0

I want to write code in Perl that compares two XML files.

A Little bit from the history... With API Documentation (get request) I get data1 form the Web Service1 and data2 from the Service2. They are presented in XML Format, but not the same.

I should compare just two elements in these files (deviceName and ipAddress), if they are the same in both files, It should be a message " WebService1 already contains DeviceName "Switch1" ". If not - I would make POST request and add this device in WebService1/WebService2.
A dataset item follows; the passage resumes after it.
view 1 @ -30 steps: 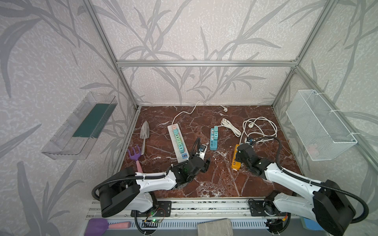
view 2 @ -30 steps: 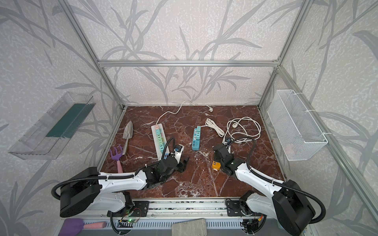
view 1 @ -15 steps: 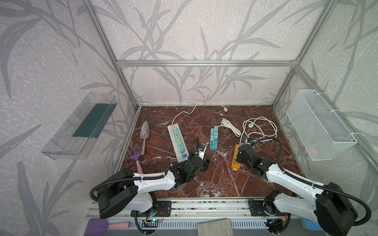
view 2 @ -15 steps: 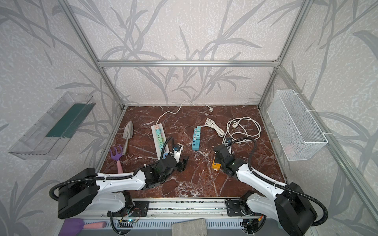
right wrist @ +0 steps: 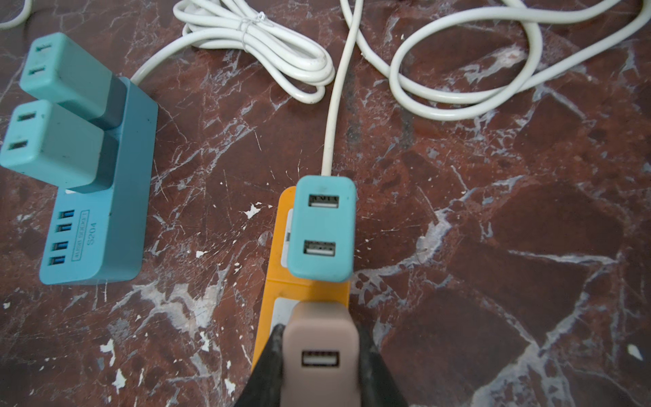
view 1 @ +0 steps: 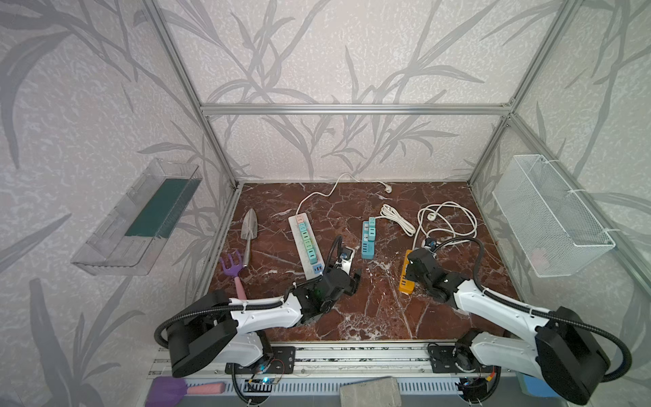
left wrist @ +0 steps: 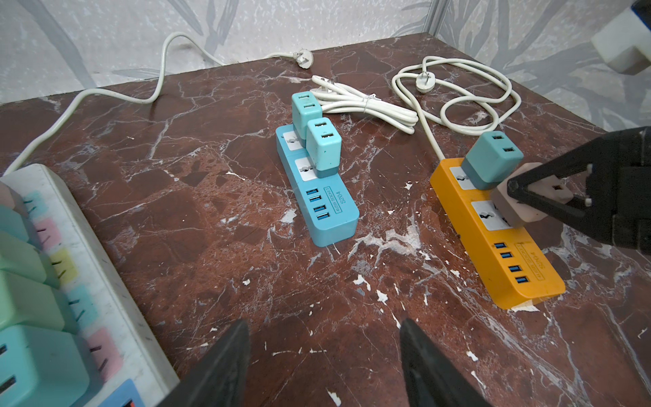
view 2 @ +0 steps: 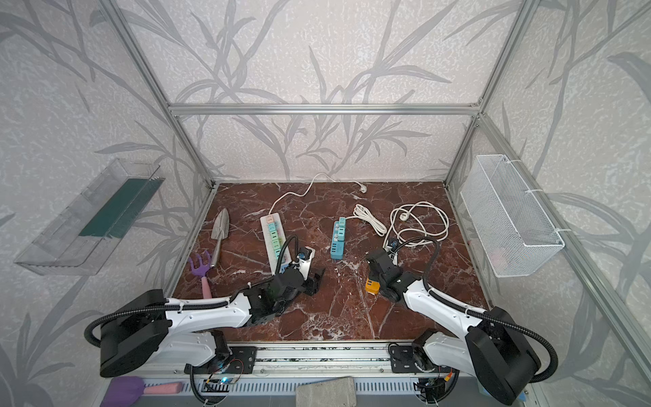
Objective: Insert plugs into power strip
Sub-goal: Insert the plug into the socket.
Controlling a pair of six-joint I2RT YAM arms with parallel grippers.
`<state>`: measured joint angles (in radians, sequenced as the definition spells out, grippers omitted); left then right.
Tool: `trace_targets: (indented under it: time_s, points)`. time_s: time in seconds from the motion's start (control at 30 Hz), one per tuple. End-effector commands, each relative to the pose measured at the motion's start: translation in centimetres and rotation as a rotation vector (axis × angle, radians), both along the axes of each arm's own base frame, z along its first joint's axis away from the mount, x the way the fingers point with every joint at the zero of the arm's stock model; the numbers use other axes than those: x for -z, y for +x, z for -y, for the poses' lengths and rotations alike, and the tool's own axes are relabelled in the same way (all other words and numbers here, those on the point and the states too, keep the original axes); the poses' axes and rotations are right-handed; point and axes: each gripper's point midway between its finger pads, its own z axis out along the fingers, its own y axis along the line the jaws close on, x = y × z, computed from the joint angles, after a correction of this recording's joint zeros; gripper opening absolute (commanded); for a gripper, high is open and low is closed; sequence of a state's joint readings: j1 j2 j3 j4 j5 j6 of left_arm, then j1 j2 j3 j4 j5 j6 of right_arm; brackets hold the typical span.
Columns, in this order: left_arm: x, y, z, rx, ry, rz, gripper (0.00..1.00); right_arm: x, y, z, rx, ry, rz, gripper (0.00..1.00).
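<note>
Pink plug: I am gripping the pale pink cube-shaped plastic plug point(left wrist: 519, 217). My right claw point(right wrist: 320, 331) is clamped on its two sides, and its USB port is facing my wrist camera.
Where it sits: it is leaning, tilted, over the second socket point(left wrist: 488, 215) of the orange plastic power strip point(left wrist: 500, 253). Its prongs are hidden, so I cannot tell whether they are going in yet.
Neighbour: a teal cube plug point(right wrist: 322, 229) is sitting upright in the orange strip's first socket, just beside my pink one.
Blue strip: the short blue plastic power strip point(left wrist: 327, 211) is carrying two pale teal cube plugs point(left wrist: 322, 144). Both of its sockets look taken.
White strip: the long white power strip point(view 1: 306, 243) is wearing a row of teal, green and pink cubes along its length. I cannot tell whether any socket there is free.
Left claw: my left claw point(left wrist: 322, 322) is hanging with its fingers apart and nothing between them. It is over the bare red marble tabletop point(left wrist: 211, 229), just beside the white strip's near end.
Progress: I am judging this nearly finished. I am seeing no loose plugs lying on the marble, and this pink one looks like the last.
Left to do: straightening the pink cube, pressing it home, then letting go.
Watch for: the tilt. Pushing down like this could jam the prongs or skid the orange strip.
</note>
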<state>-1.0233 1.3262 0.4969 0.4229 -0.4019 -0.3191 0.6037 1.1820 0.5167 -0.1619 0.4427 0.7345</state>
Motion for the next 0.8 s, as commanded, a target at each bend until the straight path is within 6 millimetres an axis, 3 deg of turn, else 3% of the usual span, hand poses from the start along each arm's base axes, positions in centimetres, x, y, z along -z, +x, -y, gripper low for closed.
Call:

Can you give me advice, what Modules should I use and how should I begin with this comparing?

For example (file1)

   <?xml version="1.0" ?>
   <queryResponse last="34" first="0" count="35" type="Devices" responseType="listEntityInstances" requestUrl="https://hostname/webacs/api/v1/data/Devices?.full=true" rootUrl="https://hostname/webacs/api/v1/data">
      <entity dtoType="devicesDTO" type="Devices" url="https://hostname/webacs/api/v1/data/Devices/201">
         <devicesDTO displayName="201201" id="201">
           <clearedAlarms>0</clearedAlarms>
           <collectionDetail></collectionDetail>
           <collectionTime></collectionTime>
           <creationTime></creationTime>
           <criticalAlarms>0</criticalAlarms>
           <deviceId>205571</deviceId>
           <deviceName>NEW-SW5</deviceName>
           <deviceType>Cisco Switch</deviceType>
           <informationAlarms>0</informationAlarms>
           <ipAddress>10.66.12.128</ipAddress>
         <location></location>
           <majorAlarms>0</majorAlarms>
           <managementStatus></managementStatus>
              <manufacturerPartNrs>
                  <manufacturerPartNr></manufacturerPartNr>
              </manufacturerPartNrs>
              <minorAlarms>0</minorAlarms>
              <productFamily></productFamily>
              <reachability>Reachable</reachability>
              <softwareType>IOS</softwareType>
              <softwareVersion>12.1(22)</softwareVersion>
              <warningAlarms>0</warningAlarms>
         </devicesDTO>
      </entity>
   </queryResponse>

File2

  <?xml version="1.0" encoding="utf-8" standalone="yes"?>
  <ns3:networkdevice name="NEW-SW5" id="9a6ef750-2620-11e4-81be-b83861d71f95" xmlns:ns2="ers.ise.cisco.com" xmlns:ns3="network.ers.ise.cisco.com">
  <link type="application/xml" href="https://hostname:9060/ers/config/networkdevice/123456" rel="self"/>
       <authenticationSettings>
          <enableKeyWrap>false</enableKeyWrap>
          <keyInputFormat>ASCII</keyInputFormat>
          <networkProtocol>RADIUS</networkProtocol>
          <radiusSharedSecret>******</radiusSharedSecret>
       </authenticationSettings>
       <NetworkDeviceIPList>
         <NetworkDeviceIP>
            <ipaddress>10.66.12.128</ipaddress>
            <mask>21</mask>
         </NetworkDeviceIP>
       </NetworkDeviceIPList>
       <NetworkDeviceGroupList>
         <NetworkDeviceGroup>Location#All Locations</NetworkDeviceGroup>
         <NetworkDeviceGroup>Device Type#All Device Types</NetworkDeviceGroup>
   </NetworkDeviceGroupList>
  </ns3:networkdevice>

There is smth special: In file1 my tags called: deviceName, ipAddress and they are elements.
In file2 we have one attribute (because it is staying in the main element ns3:networkdevice and it's called name what responds our deviceName from file1 ) and the other element is called ipaddress (ipAddress in file1)

simbabque
  • 53,749
  • 8
  • 73
  • 136
StayCalm
  • 145
  • 2
  • 13
  • 1
    You need to parse both responses individually, grab the values you are interested in, and then compare them. If you don't want all the data, but just those two specific values, XML::Twig is a good choice. – simbabque Mar 14 '17 at 14:00

5 Answers5

2

You can use XML::Twig to parse both responses. Each of them needs an individual parser.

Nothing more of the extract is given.